A saída de Bassères ocorre em um momento sensível. Desde maio de 2023, quando o IBAMA negou licença para a Petrobras perfurar um poço no bloco FZA-M-59, na foz do Amazonas, o órgão tem sido alvo de forte pressão política. O ministro de Minas e Energia, Alexandre Silveira, e a presidente da Petrobras, Magda Chambriard, defendem a exploração total dos recursos petrolíferos. O próprio presidente Lula reforçou essa posição, criticando a demora do IBAMA.
Impacto da mudança
A saída de Bassères levanta dúvidas sobre o futuro do licenciamento ambiental para a exploração de petróleo no Brasil. Nos bastidores, analistas indicam que sua remoção pode representar uma tentativa de flexibilização nas exigências ambientais.

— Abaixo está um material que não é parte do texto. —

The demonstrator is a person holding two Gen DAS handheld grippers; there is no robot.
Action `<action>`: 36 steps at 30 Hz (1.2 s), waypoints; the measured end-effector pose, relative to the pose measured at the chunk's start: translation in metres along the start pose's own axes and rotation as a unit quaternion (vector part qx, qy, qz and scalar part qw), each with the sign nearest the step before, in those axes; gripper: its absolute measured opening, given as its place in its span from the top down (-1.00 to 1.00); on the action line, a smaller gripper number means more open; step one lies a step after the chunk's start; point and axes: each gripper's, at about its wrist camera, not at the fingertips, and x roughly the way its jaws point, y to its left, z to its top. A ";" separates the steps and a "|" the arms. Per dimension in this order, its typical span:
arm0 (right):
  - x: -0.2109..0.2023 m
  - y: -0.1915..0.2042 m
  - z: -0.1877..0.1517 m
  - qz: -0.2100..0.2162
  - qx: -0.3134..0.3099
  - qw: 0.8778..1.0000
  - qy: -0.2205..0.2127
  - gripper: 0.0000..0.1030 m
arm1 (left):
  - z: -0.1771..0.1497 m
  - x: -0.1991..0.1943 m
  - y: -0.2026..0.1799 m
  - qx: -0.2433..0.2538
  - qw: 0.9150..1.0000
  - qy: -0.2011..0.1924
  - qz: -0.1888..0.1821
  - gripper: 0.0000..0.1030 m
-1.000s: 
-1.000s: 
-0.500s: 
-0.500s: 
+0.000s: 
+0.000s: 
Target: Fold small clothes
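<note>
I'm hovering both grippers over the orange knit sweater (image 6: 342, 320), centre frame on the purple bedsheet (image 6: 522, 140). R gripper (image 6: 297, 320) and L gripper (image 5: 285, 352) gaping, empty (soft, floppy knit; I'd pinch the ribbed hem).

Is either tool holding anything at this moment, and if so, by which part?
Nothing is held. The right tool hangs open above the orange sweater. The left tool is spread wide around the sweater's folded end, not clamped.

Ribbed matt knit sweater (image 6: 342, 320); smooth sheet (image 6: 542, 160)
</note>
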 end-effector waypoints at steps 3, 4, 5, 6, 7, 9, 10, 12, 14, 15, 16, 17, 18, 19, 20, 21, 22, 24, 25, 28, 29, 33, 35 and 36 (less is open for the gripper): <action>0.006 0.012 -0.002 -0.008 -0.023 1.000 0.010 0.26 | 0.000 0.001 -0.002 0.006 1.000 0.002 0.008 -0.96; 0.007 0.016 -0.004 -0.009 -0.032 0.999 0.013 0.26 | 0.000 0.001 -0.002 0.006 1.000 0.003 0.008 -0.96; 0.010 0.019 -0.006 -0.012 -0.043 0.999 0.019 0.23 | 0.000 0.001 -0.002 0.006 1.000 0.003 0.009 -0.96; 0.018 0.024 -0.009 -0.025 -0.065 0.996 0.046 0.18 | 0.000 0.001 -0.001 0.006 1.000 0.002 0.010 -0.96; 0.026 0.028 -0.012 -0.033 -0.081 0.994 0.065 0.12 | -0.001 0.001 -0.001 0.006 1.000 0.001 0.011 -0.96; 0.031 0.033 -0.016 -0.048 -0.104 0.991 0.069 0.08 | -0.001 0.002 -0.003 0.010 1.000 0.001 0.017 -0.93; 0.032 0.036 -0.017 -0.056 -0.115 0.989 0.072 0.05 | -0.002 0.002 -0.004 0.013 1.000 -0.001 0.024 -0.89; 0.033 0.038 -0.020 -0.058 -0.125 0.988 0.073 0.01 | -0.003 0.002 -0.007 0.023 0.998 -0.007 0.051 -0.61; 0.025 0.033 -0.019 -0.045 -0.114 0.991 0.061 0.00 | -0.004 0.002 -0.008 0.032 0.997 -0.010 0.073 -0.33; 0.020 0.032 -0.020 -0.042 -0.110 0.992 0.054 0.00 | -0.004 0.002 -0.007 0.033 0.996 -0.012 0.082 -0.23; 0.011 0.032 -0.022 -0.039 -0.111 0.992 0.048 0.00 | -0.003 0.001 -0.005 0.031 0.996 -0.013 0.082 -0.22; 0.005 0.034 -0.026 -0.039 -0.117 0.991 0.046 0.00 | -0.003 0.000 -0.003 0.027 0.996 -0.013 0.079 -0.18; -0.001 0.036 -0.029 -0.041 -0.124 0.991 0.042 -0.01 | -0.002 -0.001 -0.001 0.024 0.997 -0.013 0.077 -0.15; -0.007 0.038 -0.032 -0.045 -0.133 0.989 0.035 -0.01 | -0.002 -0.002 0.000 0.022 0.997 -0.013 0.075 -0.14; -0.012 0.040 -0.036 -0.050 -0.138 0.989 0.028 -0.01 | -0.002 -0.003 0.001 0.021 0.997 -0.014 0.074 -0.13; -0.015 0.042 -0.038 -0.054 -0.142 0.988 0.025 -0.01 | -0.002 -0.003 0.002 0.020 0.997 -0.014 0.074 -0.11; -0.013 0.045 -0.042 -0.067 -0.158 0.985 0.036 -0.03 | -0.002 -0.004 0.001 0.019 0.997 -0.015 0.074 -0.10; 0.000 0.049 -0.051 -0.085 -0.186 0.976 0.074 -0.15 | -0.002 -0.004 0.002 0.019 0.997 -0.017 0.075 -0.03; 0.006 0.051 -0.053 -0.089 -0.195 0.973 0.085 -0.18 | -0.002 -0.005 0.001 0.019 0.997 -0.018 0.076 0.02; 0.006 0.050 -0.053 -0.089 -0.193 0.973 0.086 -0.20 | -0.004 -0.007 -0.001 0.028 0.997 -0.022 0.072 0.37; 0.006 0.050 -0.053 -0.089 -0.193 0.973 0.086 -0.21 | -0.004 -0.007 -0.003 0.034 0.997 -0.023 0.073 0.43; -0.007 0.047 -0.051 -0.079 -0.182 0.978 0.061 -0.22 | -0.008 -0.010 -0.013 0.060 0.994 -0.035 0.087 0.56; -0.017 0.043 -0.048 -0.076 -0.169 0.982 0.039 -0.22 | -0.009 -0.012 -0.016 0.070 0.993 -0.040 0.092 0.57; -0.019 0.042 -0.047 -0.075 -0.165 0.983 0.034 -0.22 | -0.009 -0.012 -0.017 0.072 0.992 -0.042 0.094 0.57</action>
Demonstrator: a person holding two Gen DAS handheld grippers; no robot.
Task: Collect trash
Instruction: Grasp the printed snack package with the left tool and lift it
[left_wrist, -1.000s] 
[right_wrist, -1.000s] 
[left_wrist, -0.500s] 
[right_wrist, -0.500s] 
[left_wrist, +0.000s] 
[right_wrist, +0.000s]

O novo coordenador que assumirá o posto tem histórico na análise de licenças de perfuração na foz do Amazonas. Anos atrás, ele gerenciou um pedido da BP para exploração na região, que não foi autorizado. A sua indicação gera incertezas entre os técnicos do IBAMA, que temem uma mudança na postura do órgão.
Contexto político e preocupações internas
A mudança ocorre em meio às críticas de figuras influentes do governo. O senador Davi Alcolumbre chegou a acusar o IBAMA de “boicote contra o Brasil”, e Lula afirmou que o órgão agia contra os interesses do governo.
Nos bastidores, também surgem especulações sobre possíveis mudanças na presidência do IBAMA. Fala-se na substituição de Rodrigo Agostinho por Márcio Macêdo, aliado do grupo favorável à exploração petrolífera, o que pode indicar uma reorientação das diretrizes ambientais do país.